TASK DIRECTIONS — Keeping every line intact, repeat the data word for word.

*** DATA BLOCK ***

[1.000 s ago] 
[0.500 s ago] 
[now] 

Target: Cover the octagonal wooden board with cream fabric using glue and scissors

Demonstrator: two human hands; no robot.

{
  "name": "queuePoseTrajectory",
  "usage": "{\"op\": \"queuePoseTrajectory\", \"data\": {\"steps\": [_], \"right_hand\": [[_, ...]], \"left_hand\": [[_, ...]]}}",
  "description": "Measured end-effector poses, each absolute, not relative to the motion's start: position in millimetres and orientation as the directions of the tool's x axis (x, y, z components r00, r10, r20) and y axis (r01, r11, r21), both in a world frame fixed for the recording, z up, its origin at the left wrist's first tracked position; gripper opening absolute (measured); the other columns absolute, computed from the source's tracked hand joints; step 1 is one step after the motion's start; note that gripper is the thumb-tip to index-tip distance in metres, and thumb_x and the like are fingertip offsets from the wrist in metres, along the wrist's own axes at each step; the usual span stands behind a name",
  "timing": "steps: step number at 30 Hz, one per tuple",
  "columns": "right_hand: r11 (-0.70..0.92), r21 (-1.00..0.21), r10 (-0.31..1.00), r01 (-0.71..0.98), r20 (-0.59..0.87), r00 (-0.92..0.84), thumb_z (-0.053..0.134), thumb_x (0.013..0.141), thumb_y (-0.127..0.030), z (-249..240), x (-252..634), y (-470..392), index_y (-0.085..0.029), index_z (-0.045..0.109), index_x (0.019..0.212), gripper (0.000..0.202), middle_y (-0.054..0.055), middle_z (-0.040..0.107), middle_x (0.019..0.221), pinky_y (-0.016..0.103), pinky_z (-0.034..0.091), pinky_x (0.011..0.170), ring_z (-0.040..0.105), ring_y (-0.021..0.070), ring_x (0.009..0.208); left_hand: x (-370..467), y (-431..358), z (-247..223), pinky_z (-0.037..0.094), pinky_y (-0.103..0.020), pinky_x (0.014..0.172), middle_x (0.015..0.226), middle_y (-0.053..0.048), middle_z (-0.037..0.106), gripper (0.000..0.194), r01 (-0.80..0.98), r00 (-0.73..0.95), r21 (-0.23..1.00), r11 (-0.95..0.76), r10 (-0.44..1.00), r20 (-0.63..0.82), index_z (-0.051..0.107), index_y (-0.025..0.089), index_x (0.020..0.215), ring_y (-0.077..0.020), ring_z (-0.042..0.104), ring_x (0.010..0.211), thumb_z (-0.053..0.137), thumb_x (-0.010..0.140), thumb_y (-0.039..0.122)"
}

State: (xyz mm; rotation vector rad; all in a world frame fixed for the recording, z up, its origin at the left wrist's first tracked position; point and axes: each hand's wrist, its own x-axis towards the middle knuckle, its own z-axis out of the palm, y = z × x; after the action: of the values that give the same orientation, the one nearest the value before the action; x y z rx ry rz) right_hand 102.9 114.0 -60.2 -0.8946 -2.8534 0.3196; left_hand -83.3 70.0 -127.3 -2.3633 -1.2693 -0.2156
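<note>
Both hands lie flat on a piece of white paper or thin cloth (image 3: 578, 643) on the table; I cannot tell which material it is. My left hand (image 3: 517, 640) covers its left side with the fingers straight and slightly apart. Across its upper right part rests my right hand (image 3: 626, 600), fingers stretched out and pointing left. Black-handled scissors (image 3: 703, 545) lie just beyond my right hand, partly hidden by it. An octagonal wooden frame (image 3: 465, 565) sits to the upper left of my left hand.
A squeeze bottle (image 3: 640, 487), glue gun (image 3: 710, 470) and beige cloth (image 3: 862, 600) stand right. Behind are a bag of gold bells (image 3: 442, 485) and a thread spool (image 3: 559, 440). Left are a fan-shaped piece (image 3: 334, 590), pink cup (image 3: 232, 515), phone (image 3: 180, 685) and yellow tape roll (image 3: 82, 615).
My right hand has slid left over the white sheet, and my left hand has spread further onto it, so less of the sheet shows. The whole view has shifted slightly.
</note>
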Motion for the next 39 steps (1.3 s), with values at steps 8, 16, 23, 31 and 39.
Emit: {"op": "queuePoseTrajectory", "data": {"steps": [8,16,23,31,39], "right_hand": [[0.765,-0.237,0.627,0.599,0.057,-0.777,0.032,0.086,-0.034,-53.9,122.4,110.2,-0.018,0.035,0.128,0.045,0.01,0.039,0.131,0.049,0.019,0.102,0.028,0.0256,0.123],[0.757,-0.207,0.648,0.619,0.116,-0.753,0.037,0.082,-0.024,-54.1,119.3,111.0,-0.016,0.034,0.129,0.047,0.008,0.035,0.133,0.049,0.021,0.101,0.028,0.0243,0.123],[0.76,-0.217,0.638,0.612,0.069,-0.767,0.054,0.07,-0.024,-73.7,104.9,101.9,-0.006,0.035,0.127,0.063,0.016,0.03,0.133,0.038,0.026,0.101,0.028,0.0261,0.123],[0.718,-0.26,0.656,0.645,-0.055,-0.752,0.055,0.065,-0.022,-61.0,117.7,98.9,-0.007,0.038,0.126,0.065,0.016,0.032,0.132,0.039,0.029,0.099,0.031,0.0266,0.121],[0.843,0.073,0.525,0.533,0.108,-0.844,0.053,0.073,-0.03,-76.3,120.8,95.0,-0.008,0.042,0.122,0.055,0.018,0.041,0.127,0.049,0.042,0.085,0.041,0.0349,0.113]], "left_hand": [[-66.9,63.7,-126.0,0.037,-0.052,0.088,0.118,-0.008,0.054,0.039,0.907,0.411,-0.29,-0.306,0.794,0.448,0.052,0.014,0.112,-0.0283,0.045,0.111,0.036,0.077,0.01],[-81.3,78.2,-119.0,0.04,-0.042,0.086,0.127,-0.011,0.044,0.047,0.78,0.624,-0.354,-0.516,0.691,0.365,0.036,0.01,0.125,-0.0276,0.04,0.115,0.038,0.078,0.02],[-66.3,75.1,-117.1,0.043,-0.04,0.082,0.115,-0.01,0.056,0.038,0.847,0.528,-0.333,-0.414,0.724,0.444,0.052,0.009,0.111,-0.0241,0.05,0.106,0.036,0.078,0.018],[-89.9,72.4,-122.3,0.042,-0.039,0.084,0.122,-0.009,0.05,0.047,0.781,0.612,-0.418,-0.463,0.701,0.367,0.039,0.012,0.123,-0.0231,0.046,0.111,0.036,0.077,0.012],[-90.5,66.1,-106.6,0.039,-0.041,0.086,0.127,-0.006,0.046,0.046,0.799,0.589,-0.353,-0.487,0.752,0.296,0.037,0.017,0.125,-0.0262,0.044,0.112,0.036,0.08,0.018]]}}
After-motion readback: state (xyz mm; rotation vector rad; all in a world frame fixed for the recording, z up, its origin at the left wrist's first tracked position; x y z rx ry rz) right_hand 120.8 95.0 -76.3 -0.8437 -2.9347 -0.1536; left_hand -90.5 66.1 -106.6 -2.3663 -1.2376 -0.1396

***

WRITTEN RESPONSE —
[1.000 s ago] 
[0.500 s ago] 
[now] 

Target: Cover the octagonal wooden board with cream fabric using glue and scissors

Demonstrator: two human hands; no robot.

{
  "name": "queuePoseTrajectory",
  "usage": "{\"op\": \"queuePoseTrajectory\", \"data\": {\"steps\": [_], \"right_hand\": [[_, ...]], \"left_hand\": [[_, ...]]}}",
  "description": "Measured end-effector poses, each absolute, not relative to the motion's start: position in millimetres and orientation as the directions of the tool's x axis (x, y, z components r00, r10, r20) and y axis (r01, r11, r21), both in a world frame fixed for the recording, z up, its origin at the left wrist's first tracked position; gripper opening absolute (measured); the other columns absolute, computed from the source's tracked hand joints; step 1 is one step after the motion's start; note that gripper is the thumb-tip to index-tip distance in metres, and thumb_x and the like are fingertip offsets from the wrist in metres, along the wrist's own axes at each step; the usual span stands behind a name",
  "timing": "steps: step number at 30 Hz, one per tuple",
  "columns": "right_hand: r11 (-0.70..0.92), r21 (-1.00..0.21), r10 (-0.31..1.00), r01 (-0.71..0.98), r20 (-0.59..0.87), r00 (-0.92..0.84), thumb_z (-0.053..0.134), thumb_x (0.013..0.141), thumb_y (-0.127..0.030), z (-249..240), x (-252..634), y (-470..392), index_y (-0.085..0.029), index_z (-0.045..0.109), index_x (0.019..0.212), gripper (0.000..0.202), middle_y (-0.054..0.055), middle_z (-0.040..0.107), middle_x (0.019..0.221), pinky_y (-0.016..0.103), pinky_z (-0.034..0.091), pinky_x (0.011..0.170), ring_z (-0.040..0.105), ring_y (-0.021..0.070), ring_x (0.009..0.208); left_hand: x (-370..467), y (-431..358), z (-247..223), pinky_z (-0.037..0.094), pinky_y (-0.103..0.020), pinky_x (0.014..0.172), middle_x (0.015..0.226), middle_y (-0.053..0.048), middle_z (-0.037..0.106), gripper (0.000..0.194), r01 (-0.80..0.98), r00 (-0.73..0.95), r21 (-0.23..1.00), r11 (-0.95..0.76), r10 (-0.44..1.00), r20 (-0.63..0.82), index_z (-0.051..0.107), index_y (-0.025..0.089), index_x (0.020..0.215), ring_y (-0.077..0.020), ring_z (-0.042..0.104), ring_x (0.010..0.211), thumb_z (-0.053..0.137), thumb_x (-0.010..0.140), thumb_y (-0.039..0.122)"
}

State: (xyz mm; rotation vector rad; all in a world frame fixed for the recording, z up, its origin at the left wrist's first tracked position; point and axes: each hand's wrist, its own x-axis towards the middle knuckle, its own z-axis out of the palm, y = z × x; after the action: of the values that give the same orientation, the one nearest the value before the action; x y z rx ry rz) right_hand 102.9 114.0 -60.2 -0.8946 -2.8534 0.3196; left_hand -83.3 70.0 -127.3 -2.3633 -1.2693 -0.2156
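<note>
Both hands lie flat on a piece of white paper or thin cloth (image 3: 578, 643) on the table; I cannot tell which material it is. My left hand (image 3: 517, 640) covers its left side with the fingers straight and slightly apart. Across its upper right part rests my right hand (image 3: 626, 600), fingers stretched out and pointing left. Black-handled scissors (image 3: 703, 545) lie just beyond my right hand, partly hidden by it. An octagonal wooden frame (image 3: 465, 565) sits to the upper left of my left hand.
A squeeze bottle (image 3: 640, 487), glue gun (image 3: 710, 470) and beige cloth (image 3: 862, 600) stand right. Behind are a bag of gold bells (image 3: 442, 485) and a thread spool (image 3: 559, 440). Left are a fan-shaped piece (image 3: 334, 590), pink cup (image 3: 232, 515), phone (image 3: 180, 685) and yellow tape roll (image 3: 82, 615).
My right hand has slid left over the white sheet, and my left hand has spread further onto it, so less of the sheet shows. The whole view has shifted slightly.
</note>
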Motion for the next 39 steps (1.3 s), with values at steps 8, 16, 23, 31 and 39.
Emit: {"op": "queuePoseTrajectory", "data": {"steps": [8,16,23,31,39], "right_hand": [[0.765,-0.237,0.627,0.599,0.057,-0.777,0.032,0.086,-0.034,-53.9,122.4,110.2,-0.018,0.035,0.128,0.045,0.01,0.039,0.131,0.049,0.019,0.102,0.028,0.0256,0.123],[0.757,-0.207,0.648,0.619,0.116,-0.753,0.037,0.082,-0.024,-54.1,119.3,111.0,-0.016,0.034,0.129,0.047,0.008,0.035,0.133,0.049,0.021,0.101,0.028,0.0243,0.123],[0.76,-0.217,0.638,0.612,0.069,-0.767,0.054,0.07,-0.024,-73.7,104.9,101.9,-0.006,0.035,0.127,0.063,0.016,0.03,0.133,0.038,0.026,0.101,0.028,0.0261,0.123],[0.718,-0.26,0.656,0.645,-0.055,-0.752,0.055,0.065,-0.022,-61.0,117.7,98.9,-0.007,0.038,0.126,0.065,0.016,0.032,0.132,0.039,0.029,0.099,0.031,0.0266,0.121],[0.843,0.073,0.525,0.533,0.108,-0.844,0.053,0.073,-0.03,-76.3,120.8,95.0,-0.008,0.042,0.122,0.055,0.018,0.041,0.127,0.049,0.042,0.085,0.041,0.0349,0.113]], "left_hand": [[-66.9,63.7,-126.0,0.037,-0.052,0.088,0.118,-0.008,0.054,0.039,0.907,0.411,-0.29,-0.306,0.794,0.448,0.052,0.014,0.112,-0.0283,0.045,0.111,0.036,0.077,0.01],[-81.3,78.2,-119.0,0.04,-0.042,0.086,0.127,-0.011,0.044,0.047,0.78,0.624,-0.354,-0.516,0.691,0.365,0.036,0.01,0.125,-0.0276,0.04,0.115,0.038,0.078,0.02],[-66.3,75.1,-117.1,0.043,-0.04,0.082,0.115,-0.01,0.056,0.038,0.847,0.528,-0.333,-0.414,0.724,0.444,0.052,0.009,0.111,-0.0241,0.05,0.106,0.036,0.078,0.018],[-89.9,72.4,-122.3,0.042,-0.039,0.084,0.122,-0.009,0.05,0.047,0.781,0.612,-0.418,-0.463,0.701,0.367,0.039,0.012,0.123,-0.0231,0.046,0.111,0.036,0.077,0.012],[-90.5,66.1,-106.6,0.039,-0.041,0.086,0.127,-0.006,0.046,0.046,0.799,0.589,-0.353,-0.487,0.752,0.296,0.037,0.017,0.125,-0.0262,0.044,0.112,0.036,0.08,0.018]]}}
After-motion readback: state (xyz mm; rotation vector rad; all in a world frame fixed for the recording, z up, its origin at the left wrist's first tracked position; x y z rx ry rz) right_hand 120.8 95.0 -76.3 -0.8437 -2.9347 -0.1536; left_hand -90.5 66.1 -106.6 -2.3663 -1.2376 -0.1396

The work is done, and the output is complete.